ABOUT THIS EXERCISE:
The expected output is the first line of the data below and every line after it, up to and including the line containing "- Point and", each reproduced exactly.

___

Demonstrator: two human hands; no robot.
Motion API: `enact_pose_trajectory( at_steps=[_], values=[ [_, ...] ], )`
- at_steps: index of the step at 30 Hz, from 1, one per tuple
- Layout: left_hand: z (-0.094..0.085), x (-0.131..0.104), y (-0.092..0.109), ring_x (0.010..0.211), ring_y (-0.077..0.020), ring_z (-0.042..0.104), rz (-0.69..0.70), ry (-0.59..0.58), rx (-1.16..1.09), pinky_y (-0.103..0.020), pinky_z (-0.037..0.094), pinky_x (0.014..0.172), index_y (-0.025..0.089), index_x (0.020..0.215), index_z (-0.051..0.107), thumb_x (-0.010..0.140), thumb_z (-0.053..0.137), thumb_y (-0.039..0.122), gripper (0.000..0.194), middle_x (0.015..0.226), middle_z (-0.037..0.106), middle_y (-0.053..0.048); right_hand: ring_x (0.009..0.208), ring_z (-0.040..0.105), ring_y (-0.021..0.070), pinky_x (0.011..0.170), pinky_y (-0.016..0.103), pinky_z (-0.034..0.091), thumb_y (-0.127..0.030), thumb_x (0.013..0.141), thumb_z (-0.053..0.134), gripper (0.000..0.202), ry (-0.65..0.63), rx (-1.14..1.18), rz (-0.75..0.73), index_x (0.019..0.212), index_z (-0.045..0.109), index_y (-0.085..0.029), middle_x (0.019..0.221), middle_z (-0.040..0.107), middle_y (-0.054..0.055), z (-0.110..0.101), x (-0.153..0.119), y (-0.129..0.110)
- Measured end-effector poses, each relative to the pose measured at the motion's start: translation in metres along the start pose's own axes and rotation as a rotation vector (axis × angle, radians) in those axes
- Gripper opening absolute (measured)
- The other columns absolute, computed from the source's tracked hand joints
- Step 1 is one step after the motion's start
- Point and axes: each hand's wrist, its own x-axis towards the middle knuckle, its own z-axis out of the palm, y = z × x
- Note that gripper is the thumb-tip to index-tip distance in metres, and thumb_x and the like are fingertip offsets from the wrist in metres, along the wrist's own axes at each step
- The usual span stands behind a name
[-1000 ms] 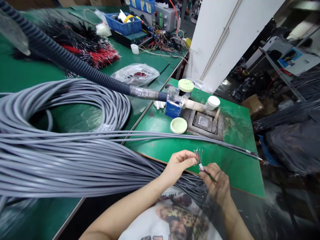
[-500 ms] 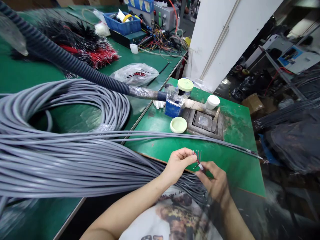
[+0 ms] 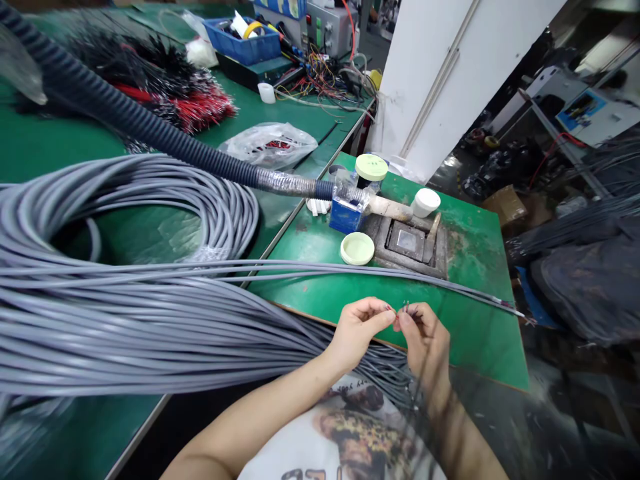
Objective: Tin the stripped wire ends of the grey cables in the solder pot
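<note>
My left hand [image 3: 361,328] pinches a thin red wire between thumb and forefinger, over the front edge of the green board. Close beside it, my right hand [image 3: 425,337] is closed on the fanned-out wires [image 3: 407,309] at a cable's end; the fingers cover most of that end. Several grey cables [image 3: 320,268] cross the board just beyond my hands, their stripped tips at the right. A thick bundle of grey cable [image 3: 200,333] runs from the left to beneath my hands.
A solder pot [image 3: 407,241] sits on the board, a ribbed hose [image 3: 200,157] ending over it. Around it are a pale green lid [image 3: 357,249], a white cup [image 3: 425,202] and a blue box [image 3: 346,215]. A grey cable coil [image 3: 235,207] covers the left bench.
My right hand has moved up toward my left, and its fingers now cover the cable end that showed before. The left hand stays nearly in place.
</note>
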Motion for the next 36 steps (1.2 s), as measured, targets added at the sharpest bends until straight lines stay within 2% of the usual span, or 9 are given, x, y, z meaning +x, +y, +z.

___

TASK RESULT:
Demonstrator: two human hands; no robot.
Motion API: `enact_pose_trajectory( at_steps=[_], values=[ [_, ...] ], )`
- at_steps: index of the step at 30 Hz, from 1, one per tuple
- Layout: left_hand: z (-0.094..0.085), x (-0.131..0.104), y (-0.092..0.109), ring_x (0.010..0.211), ring_y (-0.077..0.020), ring_z (-0.042..0.104), rz (-0.69..0.70), ry (-0.59..0.58), rx (-1.16..1.09), pinky_y (-0.103..0.020), pinky_z (-0.037..0.094), pinky_x (0.014..0.172), index_y (-0.025..0.089), index_x (0.020..0.215), index_z (-0.051..0.107), thumb_x (-0.010..0.140), thumb_z (-0.053..0.137), thumb_y (-0.039..0.122), gripper (0.000..0.194), middle_x (0.015..0.226), middle_z (-0.037..0.106), middle_y (-0.053..0.048); right_hand: ring_x (0.009..0.208), ring_z (-0.040..0.105), ring_y (-0.021..0.070), pinky_x (0.011..0.170), pinky_y (-0.016..0.103), pinky_z (-0.034..0.091), thumb_y (-0.127..0.030), thumb_x (0.013..0.141), thumb_z (-0.053..0.134), gripper (0.000..0.202), ry (-0.65..0.63), rx (-1.14..1.18), rz (-0.75..0.73), index_x (0.019..0.212), index_z (-0.045..0.109), index_y (-0.085..0.029), middle_x (0.019..0.221), middle_z (-0.040..0.107), middle_y (-0.054..0.055), z (-0.110..0.101), x (-0.153..0.119), y (-0.129..0.110)
- Measured end-effector poses, each relative to the pose measured at the motion's start: translation in metres along the start pose's own axes and rotation as a rotation vector (axis × angle, radians) in those axes
- Gripper opening absolute (measured)
- The other columns absolute, computed from the source's tracked hand joints
- Step 1 is one step after the motion's start
- Point and axes: each hand's wrist, its own x-axis towards the middle knuckle, its own z-axis out of the palm, y = z × x

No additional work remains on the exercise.